» **WORK ITEM**:
From the first line of the listing below to the line containing "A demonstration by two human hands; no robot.", write out everything exactly. No pictures.
Start of Block
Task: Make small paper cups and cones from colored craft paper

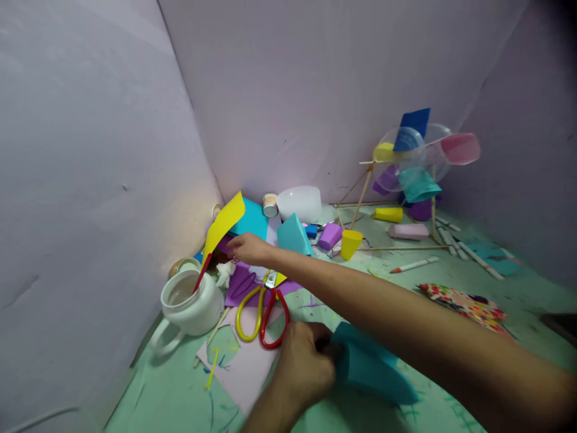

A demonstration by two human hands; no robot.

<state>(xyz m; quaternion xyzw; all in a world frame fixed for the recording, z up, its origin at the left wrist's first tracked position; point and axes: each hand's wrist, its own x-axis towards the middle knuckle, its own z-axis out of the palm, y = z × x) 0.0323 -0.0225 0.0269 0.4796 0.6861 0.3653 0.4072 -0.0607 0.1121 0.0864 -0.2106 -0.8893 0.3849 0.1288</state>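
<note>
My left hand (306, 364), low in the middle, is closed on a curled sheet of teal paper (372, 364). My right hand (250, 248) reaches across to the far left, its fingers bent and slightly apart, over a dark brown thing I cannot make out. Beside its fingertips lie a crumpled white tissue (225, 273) and an upright yellow sheet (223, 222). Just below it, scissors (270, 294) with one yellow and one red handle rest on purple paper (238, 294) and pale pink paper (247, 373). A folded light-blue paper piece (293, 234) stands right of this hand.
A white mug (193, 304) with a red stick stands at left. At right, a stick frame carries a wheel of clear discs (399, 150) and coloured paper cups. Small paper cups (350, 243), markers (415, 264) and a patterned pouch (464, 304) lie about. Walls enclose the table.
</note>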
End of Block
» **WRITTEN SOLUTION**:
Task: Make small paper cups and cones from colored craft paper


A demonstration by two human hands; no robot.

This finishes the answer.